==== Given data ====

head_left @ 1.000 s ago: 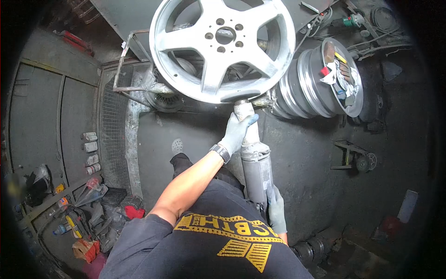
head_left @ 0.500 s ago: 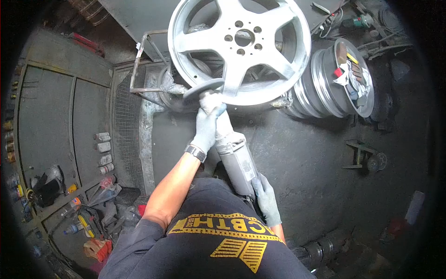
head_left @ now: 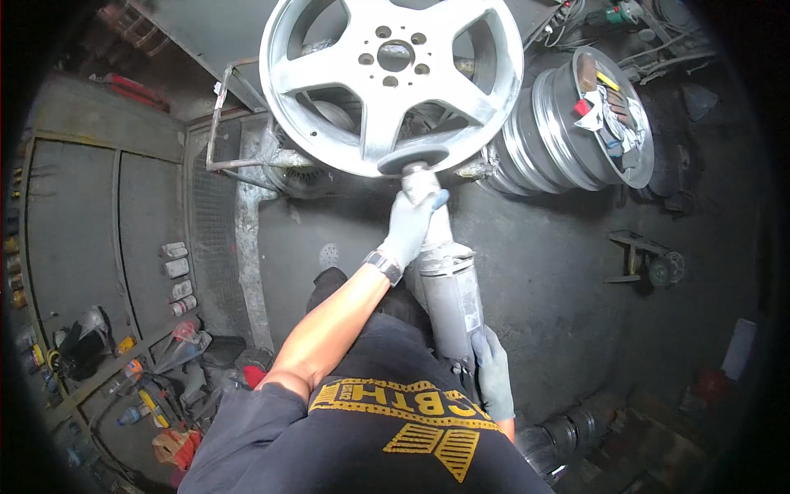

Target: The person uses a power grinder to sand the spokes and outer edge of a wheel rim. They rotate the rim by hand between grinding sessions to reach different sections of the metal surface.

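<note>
Grey grinder [head_left: 448, 288], disc [head_left: 400, 159] shifted right, wheel [head_left: 383, 111] behind

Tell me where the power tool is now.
In the head view, the power tool is just right of centre, in the left hand and right hand, by the spoked wheel.

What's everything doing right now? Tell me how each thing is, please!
Big wheel: no tire, bolt holes empty
Power tool: held up in both hands
Disc: at the big wheel's lower rim; can't tell if spinning
Left hand: gloved, closed around the tool's front
Right hand: gloved, gripping its back end
Wheels at right: no tires, outer one holding cloth
</note>
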The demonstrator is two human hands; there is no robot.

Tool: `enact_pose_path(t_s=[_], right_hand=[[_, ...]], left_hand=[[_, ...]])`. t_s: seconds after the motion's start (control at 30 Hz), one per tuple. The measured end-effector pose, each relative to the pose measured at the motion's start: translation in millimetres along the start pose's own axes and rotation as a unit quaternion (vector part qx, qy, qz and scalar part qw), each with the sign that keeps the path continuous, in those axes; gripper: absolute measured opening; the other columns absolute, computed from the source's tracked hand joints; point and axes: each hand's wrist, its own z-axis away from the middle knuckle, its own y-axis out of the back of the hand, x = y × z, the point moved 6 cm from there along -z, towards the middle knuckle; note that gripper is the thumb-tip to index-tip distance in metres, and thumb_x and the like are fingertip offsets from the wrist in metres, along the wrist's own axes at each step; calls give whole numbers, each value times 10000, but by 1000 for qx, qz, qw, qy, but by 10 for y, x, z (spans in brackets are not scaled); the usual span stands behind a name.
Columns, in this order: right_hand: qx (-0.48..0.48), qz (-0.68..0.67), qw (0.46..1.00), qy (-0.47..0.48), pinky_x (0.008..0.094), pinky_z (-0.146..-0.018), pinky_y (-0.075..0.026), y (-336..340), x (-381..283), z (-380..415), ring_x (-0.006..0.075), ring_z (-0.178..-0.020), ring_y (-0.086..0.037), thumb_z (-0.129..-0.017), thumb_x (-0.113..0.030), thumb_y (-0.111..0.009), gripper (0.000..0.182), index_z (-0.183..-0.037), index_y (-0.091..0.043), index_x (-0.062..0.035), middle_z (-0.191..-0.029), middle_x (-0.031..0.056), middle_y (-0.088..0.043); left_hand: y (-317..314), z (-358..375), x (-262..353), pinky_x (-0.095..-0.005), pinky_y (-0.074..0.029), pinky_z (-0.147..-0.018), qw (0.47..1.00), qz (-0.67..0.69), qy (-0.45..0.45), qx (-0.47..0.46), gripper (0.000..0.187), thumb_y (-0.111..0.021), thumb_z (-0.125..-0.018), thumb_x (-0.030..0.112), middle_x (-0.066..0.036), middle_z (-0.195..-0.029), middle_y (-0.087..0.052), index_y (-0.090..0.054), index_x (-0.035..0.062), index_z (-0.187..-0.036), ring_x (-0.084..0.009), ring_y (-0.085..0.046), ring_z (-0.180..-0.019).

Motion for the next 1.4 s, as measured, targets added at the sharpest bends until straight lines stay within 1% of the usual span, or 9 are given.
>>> enact_pose_path(t_s=[0.17,0.27,0.3,0.43,0.57,0.67,1.0,1.17,1.4], right_hand=[[28,-117,992,-33,292,-684,-518,-356,-149,230,138,-804,-636,-1080,-390,-590,562,-1419,-565,57,-1049,107,-692],[46,-140,989,-26,271,-603,-482,-704,-98,322,105,-696,-588,-1081,-390,-587,551,-1402,-569,56,-955,76,-676],[7,-143,986,-89,340,-1012,-456,-831,-36,390,180,-1129,-595,-1076,-477,-581,658,-1426,-538,78,-1261,134,-661],[37,-109,993,-15,360,-1064,-437,-1321,-39,521,205,-1202,-586,-1091,-445,-554,623,-1427,-545,79,-1329,158,-643],[24,-171,983,-61,337,-1012,-484,-1773,-149,590,203,-1174,-615,-1094,-341,-564,555,-1458,-535,77,-1309,179,-662],[5,-158,987,3,336,-1000,-489,-1933,-134,506,207,-1147,-630,-1095,-338,-561,544,-1446,-551,77,-1285,175,-676],[8,-178,983,-49,275,-789,-531,-1599,25,457,135,-913,-660,-1073,-283,-600,489,-1438,-572,40,-1146,112,-704],[80,-91,992,-26,353,-1057,-473,-1005,103,504,242,-1243,-618,-1062,-285,-614,527,-1451,-555,66,-1358,192,-661],[90,-62,994,7,348,-1072,-462,-870,128,427,242,-1250,-619,-1057,-282,-618,533,-1441,-557,83,-1371,204,-661]], left_hand=[[-16,-42,109,-330,-565,-786,998,-63,18,-23,463,-807,-899,258,-92,-1058,-700,-623,-16,-1223,-167,-687,-902],[205,-35,265,-332,-564,-808,997,-54,0,-53,460,-801,-901,256,-99,-1073,-703,-629,-24,-1222,-170,-688,-921],[328,-50,258,-331,-562,-815,996,-73,14,-53,452,-800,-901,254,-93,-1079,-703,-636,-22,-1218,-166,-687,-931],[757,-49,375,-325,-552,-840,993,-84,38,-68,412,-797,-903,243,-70,-1081,-703,-656,-2,-1203,-154,-679,-960],[1062,13,778,-321,-543,-814,997,-23,-22,-73,353,-809,-864,206,-72,-1030,-734,-700,9,-1135,-157,-691,-929],[1306,-38,971,-307,-530,-844,992,-116,-21,-38,245,-772,-885,169,-51,-1036,-745,-747,33,-1088,-144,-692,-941],[1173,-32,669,-306,-557,-760,991,-117,-33,-49,340,-788,-929,210,-48,-1022,-695,-670,21,-1186,-138,-671,-865],[557,32,201,-336,-566,-803,994,-43,33,-97,443,-827,-897,246,-67,-1050,-694,-640,18,-1227,-161,-683,-914],[477,-26,79,-337,-569,-795,994,-28,55,-87,458,-821,-907,244,-67,-1022,-683,-611,10,-1240,-161,-678,-894]])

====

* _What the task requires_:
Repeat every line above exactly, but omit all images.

* _Task result_:
head_left @ 1.000 s ago: 
head_left @ 0.500 s ago: 
head_left @ now: 

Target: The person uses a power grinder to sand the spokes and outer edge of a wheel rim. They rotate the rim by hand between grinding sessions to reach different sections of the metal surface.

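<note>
Grey grinder [head_left: 448, 288], disc [head_left: 400, 159] shifted right, wheel [head_left: 383, 111] behind

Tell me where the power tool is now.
In the head view, the power tool is just right of centre, in the left hand and right hand, by the spoked wheel.

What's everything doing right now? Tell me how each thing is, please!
Big wheel: no tire, bolt holes empty
Power tool: held up in both hands
Disc: at the big wheel's lower rim; can't tell if spinning
Left hand: gloved, closed around the tool's front
Right hand: gloved, gripping its back end
Wheels at right: no tires, outer one holding cloth
</note>
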The demonstrator is two human hands; there is no robot.

Tool: `enact_pose_path(t_s=[_], right_hand=[[_, ...]], left_hand=[[_, ...]])`. t_s: seconds after the motion's start (control at 30 Hz), one per tuple. The measured end-effector pose, each relative to the pose measured at the motion's start: translation in millimetres along the start pose's own axes and rotation as a unit quaternion (vector part qx, qy, qz and scalar part qw), each with the sign that keeps the path continuous, in those axes; gripper: absolute measured opening; the other columns absolute, computed from the source's tracked hand joints; point and axes: each hand's wrist, its own z-axis away from the middle knuckle, its own y-axis out of the back of the hand, x = y × z, the point moved 6 cm from there along -z, towards the middle knuckle; note that gripper is the thumb-tip to index-tip distance in metres, and thumb_x and the like are fingertip offsets from the wrist in metres, along the wrist's own axes at each step; calls give whole numbers, each value times 10000, but by 1000 for qx, qz, qw, qy, but by 10 for y, x, z (spans in brackets are not scaled); the usual span stands behind a name.
Columns, in this order: right_hand: qx (-0.48..0.48), qz (-0.68..0.67), qw (0.46..1.00), qy (-0.47..0.48), pinky_x (0.008..0.094), pinky_z (-0.146..-0.018), pinky_y (-0.075..0.026), y (-336..340), x (-381..283), z (-380..415), ring_x (-0.006..0.075), ring_z (-0.178..-0.020), ring_y (-0.086..0.037), thumb_z (-0.129..-0.017), thumb_x (-0.113..0.030), thumb_y (-0.111..0.009), gripper (0.000..0.182), index_z (-0.183..-0.037), index_y (-0.091..0.043), index_x (-0.062..0.035), middle_z (-0.191..-0.029), middle_x (-0.031..0.056), middle_y (-0.088..0.043); left_hand: y (-317..314), z (-358..375), x (-262..353), pinky_x (-0.095..-0.005), pinky_y (-0.074..0.029), pinky_z (-0.147..-0.018), qw (0.47..1.00), qz (-0.67..0.69), qy (-0.45..0.45), qx (-0.47..0.46), gripper (0.000..0.187), thumb_y (-0.111..0.021), thumb_z (-0.125..-0.018), thumb_x (-0.030..0.112), middle_x (-0.066..0.036), middle_z (-0.195..-0.029), middle_y (-0.087..0.052), index_y (-0.090..0.054), index_x (-0.035..0.062), index_z (-0.187..-0.036), ring_x (-0.084..0.009), ring_y (-0.085..0.046), ring_z (-0.180..-0.019).

Motion for the next 1.4 s, as measured, targets added at the sharpest bends until straight lines stay within 1% of the usual span, or 9 are given.
>>> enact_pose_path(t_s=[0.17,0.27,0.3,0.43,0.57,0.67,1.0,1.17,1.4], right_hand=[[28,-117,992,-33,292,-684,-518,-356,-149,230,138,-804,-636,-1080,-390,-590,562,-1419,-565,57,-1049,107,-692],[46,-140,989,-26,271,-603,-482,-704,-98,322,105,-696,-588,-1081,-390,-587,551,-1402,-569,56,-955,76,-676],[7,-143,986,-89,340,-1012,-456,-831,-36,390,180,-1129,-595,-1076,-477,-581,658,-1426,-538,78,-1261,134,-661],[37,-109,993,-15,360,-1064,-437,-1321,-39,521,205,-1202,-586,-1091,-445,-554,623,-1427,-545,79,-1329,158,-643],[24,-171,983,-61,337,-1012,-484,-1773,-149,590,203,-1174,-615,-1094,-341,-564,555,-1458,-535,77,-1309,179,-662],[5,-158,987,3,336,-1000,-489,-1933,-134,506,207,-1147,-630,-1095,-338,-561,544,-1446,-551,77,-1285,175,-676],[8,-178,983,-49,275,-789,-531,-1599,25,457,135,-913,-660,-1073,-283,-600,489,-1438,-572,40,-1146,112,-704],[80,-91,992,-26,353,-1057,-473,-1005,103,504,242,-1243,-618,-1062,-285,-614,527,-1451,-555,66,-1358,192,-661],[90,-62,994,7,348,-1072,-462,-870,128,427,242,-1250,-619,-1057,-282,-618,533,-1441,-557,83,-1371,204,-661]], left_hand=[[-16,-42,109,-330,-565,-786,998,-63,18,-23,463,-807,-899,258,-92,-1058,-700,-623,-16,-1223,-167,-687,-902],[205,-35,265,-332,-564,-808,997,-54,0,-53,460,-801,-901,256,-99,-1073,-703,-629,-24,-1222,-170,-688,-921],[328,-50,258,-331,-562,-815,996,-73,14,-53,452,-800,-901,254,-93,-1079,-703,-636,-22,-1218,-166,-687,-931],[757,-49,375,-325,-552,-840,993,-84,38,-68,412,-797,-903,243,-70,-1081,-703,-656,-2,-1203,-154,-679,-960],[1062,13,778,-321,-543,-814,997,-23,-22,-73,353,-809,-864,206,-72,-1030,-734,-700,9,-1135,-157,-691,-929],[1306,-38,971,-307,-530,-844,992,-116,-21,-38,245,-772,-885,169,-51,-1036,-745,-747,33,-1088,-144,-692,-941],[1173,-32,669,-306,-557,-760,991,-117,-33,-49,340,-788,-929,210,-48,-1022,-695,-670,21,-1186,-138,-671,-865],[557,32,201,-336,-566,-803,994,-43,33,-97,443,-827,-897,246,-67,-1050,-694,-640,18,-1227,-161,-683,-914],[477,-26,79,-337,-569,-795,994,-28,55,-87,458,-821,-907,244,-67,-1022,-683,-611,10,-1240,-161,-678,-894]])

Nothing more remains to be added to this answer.